Problem: Go through the material and copy each line that includes "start".

Dataset extract:

☆ ☆ ☆ ☆ ☆

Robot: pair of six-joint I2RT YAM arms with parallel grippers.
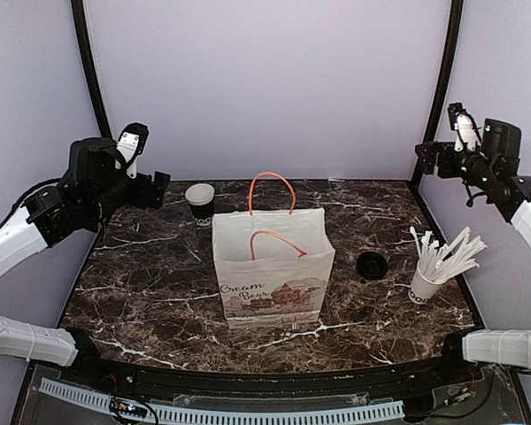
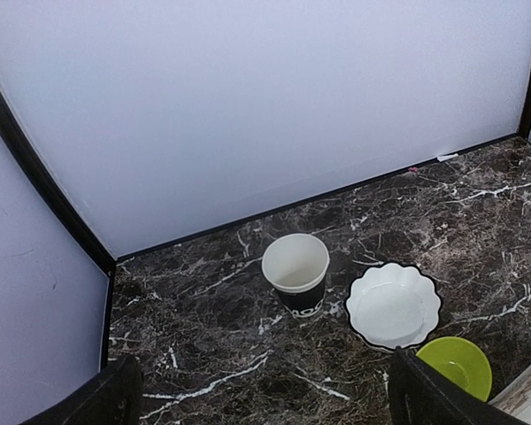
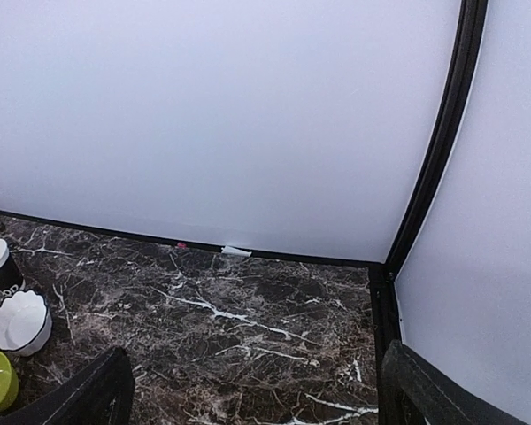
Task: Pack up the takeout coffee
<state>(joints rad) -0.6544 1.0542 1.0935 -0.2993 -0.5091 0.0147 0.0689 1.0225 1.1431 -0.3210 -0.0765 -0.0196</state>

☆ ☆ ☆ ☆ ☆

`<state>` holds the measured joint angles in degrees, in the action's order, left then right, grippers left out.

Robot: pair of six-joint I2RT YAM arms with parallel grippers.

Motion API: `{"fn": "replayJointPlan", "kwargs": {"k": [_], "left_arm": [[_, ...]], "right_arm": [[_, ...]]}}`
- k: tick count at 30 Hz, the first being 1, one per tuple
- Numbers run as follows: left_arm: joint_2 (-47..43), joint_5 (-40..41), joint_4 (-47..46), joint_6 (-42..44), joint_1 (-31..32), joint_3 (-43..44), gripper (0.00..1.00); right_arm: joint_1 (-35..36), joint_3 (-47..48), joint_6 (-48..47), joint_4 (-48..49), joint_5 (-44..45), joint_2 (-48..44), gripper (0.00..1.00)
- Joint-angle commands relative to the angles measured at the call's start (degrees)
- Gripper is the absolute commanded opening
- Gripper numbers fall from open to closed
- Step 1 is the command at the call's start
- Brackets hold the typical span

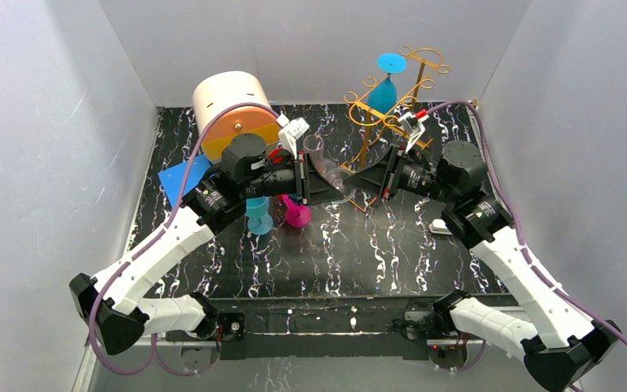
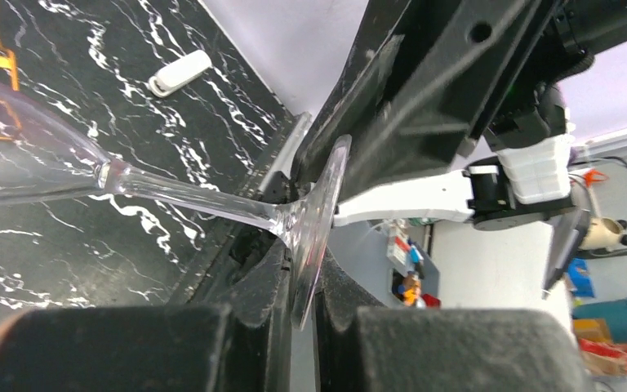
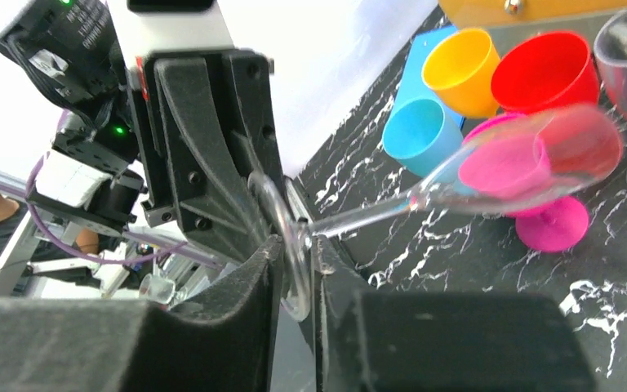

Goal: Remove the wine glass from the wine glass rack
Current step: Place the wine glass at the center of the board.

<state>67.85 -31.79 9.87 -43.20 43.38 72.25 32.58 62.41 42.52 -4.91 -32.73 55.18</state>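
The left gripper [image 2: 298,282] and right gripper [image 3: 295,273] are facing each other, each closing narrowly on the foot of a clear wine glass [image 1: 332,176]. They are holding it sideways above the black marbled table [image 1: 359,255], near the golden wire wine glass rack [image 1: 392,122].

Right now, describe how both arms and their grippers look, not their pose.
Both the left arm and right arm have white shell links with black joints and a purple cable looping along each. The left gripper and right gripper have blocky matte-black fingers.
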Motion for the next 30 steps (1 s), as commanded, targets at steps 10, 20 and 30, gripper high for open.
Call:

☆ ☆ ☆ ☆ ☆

Response area:
- Joint-angle commands relative to the angles measured at the call's start (degrees)
- Step 1 is the command at the call's start

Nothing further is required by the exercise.